Selon certaines estimations, il s'agirait d'un contrat d'environ 25 milliards d'euros : "Ce sont des emplois français", a déclaré le secrétaire d'Etat au Commerce extérieur Pierre Lellouche. En revanche, le Gouvernement est actionnaire à 15% d'AirFrance-Klm et il est juste que les parlementaires "font leur travail", a-t-il ajouté. Lellouche a annoncé qu'il convoquerait le PDG de la compagnie aérienne, Pierre-Henri Gourgeon, pour clarifier l'importante commande de véhicules qu'il s'apprête à effectuer. Il a également ajouté qu'il avait toujours donné à Gourgeon "beaucoup d'aide quand il avait des problèmes avec Bruxelles" et que le moment était venu pour lui de "remettre le ballon". Un porte-parole d'AirFrance a déclaré que le PDG ne manquera pas l'invitation.

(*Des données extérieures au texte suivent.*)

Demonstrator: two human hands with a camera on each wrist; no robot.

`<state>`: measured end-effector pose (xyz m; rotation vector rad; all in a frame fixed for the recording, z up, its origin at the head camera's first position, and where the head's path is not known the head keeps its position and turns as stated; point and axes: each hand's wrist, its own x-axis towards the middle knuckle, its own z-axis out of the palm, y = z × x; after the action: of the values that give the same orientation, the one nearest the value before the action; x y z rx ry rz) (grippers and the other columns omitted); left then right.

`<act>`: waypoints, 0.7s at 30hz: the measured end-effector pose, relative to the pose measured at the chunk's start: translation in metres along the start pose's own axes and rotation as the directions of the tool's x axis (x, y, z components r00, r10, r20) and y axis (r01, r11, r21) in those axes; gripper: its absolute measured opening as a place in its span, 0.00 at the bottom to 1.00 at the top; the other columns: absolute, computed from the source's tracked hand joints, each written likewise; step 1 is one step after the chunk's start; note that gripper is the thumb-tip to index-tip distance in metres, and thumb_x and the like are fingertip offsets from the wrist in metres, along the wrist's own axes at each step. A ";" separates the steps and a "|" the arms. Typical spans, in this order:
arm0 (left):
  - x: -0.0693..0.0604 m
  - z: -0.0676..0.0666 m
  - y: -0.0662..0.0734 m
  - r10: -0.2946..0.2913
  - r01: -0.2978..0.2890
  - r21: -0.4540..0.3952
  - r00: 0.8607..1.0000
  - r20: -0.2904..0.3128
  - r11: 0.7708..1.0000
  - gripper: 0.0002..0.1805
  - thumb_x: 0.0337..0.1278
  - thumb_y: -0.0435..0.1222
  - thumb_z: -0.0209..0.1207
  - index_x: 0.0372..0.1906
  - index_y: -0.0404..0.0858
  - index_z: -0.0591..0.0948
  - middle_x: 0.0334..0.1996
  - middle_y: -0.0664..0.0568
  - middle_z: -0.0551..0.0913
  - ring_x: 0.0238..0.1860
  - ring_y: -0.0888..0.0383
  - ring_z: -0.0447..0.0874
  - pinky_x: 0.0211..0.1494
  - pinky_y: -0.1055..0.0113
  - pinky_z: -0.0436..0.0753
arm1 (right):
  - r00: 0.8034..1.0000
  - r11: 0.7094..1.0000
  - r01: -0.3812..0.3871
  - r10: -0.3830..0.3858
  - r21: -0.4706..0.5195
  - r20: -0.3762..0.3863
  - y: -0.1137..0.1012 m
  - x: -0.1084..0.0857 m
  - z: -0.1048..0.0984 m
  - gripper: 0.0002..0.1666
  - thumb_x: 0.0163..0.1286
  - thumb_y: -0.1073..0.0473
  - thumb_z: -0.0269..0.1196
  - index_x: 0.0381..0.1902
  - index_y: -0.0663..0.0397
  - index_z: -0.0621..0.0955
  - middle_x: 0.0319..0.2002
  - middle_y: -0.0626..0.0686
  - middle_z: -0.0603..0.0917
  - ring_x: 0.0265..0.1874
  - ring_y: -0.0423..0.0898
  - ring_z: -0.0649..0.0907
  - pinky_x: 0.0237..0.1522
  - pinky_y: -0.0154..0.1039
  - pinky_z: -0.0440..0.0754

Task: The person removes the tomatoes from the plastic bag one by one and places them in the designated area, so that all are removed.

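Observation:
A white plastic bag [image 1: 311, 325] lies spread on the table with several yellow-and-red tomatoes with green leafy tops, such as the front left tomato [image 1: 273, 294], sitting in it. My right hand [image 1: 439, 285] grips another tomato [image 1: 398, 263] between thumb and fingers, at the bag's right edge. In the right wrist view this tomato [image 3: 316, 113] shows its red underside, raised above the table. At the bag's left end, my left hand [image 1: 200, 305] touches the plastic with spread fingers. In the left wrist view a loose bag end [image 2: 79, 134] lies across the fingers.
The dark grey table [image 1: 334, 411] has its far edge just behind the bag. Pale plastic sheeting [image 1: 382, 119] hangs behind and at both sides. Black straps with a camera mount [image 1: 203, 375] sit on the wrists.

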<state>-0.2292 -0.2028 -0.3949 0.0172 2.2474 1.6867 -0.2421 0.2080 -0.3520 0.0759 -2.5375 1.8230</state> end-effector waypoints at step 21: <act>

La pression a commencé la semaine dernière avec un appel lancé par Tarn Bernard Carayon, un député du parti de Sarkozy (UMP), en tant que membre des partisans du « patriotisme économique ». Carayon demande à Air France-KLM de préférer le nouvel Airbus A350Xwb au 787 Dreamliner de Boeing.
Cet été, le groupe devra décider de l'ordre de renouvellement de ce segment de sa flotte, qui voit en ce moment le Boeing MD11 l'emporter sur l'Airbus 740, pour un total de 73 transporteurs long-courriers "Made in USA". contre 35 avions de fabrication européenne d'Air France.